I don’t think Cicero actually wrote about it. I assume you’re talking about his attack on Marc Antony in the Phillipics, because that’s what the Wikipedia article is talking about. But Cicero’s making an analogy, he’s not talking about an actual marriage. He’s saying, “When you were in a boy’s dress, you were a bankrupt. When you became a man, you put on the toga of a man, but you soon changed that for the dress of a prostitute, letting any man who wanted to fuck you. Then you met Curio, who took off your prostitute’s dress and put you in a wife’s dress. You were more under Curio’s power than any slave bought to pleasure a man.” And he goes on bit in this vein.

So he’s not claiming they were actually married.

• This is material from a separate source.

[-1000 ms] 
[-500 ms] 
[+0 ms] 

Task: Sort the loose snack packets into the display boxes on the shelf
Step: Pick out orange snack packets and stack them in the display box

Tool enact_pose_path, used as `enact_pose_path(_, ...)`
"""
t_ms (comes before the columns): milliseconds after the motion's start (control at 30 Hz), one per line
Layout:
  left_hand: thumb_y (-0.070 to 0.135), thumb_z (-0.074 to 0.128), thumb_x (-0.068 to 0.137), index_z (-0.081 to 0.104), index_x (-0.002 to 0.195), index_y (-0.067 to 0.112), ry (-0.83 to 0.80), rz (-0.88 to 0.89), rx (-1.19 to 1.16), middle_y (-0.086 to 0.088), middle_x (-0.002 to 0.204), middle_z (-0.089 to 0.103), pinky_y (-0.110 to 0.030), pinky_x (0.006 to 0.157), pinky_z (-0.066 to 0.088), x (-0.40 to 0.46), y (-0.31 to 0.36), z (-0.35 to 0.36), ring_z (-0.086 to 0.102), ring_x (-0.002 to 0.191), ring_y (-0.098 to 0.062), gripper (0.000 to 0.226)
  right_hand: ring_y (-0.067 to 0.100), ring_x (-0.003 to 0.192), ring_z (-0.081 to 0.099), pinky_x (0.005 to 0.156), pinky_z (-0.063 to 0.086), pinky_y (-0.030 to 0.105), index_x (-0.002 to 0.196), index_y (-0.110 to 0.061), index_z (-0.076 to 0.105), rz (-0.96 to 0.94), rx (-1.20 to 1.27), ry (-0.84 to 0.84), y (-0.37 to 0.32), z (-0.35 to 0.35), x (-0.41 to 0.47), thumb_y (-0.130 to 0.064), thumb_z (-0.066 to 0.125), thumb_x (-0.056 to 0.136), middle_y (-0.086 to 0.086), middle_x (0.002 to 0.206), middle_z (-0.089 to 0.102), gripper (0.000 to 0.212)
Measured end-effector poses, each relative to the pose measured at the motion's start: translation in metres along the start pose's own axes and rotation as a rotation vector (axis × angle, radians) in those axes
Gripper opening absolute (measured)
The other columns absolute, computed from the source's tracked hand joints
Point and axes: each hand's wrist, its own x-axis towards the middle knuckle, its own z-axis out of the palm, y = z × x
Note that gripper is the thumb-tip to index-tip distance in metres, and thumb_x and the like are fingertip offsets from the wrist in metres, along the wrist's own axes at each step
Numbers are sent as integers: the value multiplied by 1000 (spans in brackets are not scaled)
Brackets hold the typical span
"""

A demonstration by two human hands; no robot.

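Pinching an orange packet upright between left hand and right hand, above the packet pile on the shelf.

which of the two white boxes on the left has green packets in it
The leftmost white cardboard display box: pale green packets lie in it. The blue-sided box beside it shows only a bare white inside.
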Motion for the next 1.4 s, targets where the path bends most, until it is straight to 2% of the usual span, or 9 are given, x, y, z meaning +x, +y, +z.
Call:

He’s using a rhetorical device. “You wore a boy’s dress, then you became a man and wore a man’s dress, then you traded that for a whore’s dress, and then you entered into an exclusive relationship with Curio, trading the whore’s dress for a wife’s dress.” In other words, he acted like a wife to Curio, not that he ever was Curio’s wife.

Over the course of human history thousands and thousands of experiments have been undertaken. Chinese medicine is a great example of each generation building on the experience and wisdom of previous generations and not just throwing it out the window. As is modern science. There have been experiments with religion and law and government. We tend to keep the ones that work well and discard those that don’t. Homosexuality has been around for all that time. We have zero example of any successful society that erased the lines between the genders completely. We have seen marriage, in its various formulations (but never SSM), become a foundational institution of virtually every successful society. We can point to two great societies that were very accepting of homosexuality—certain periods in Ancient Greece in particular. Yet we have zero instances, in even the most tolerant societies in their most tolerant times, of them accepting same sex marriage.

Now, I see why you don’t like this line of thinking. It’s because it points to the possibility that as tolerant societies—pre-Christian, mind you—got very close to accepting something like SSM, they moved away from it. I’d even venture to guess that SSM may have been accepted in some society at some time. But that fact that it was abandoned and not picked up by others, just shows that even if it did pop up now and again, it was not a great idea.

What? Now you want children to participate in SSM?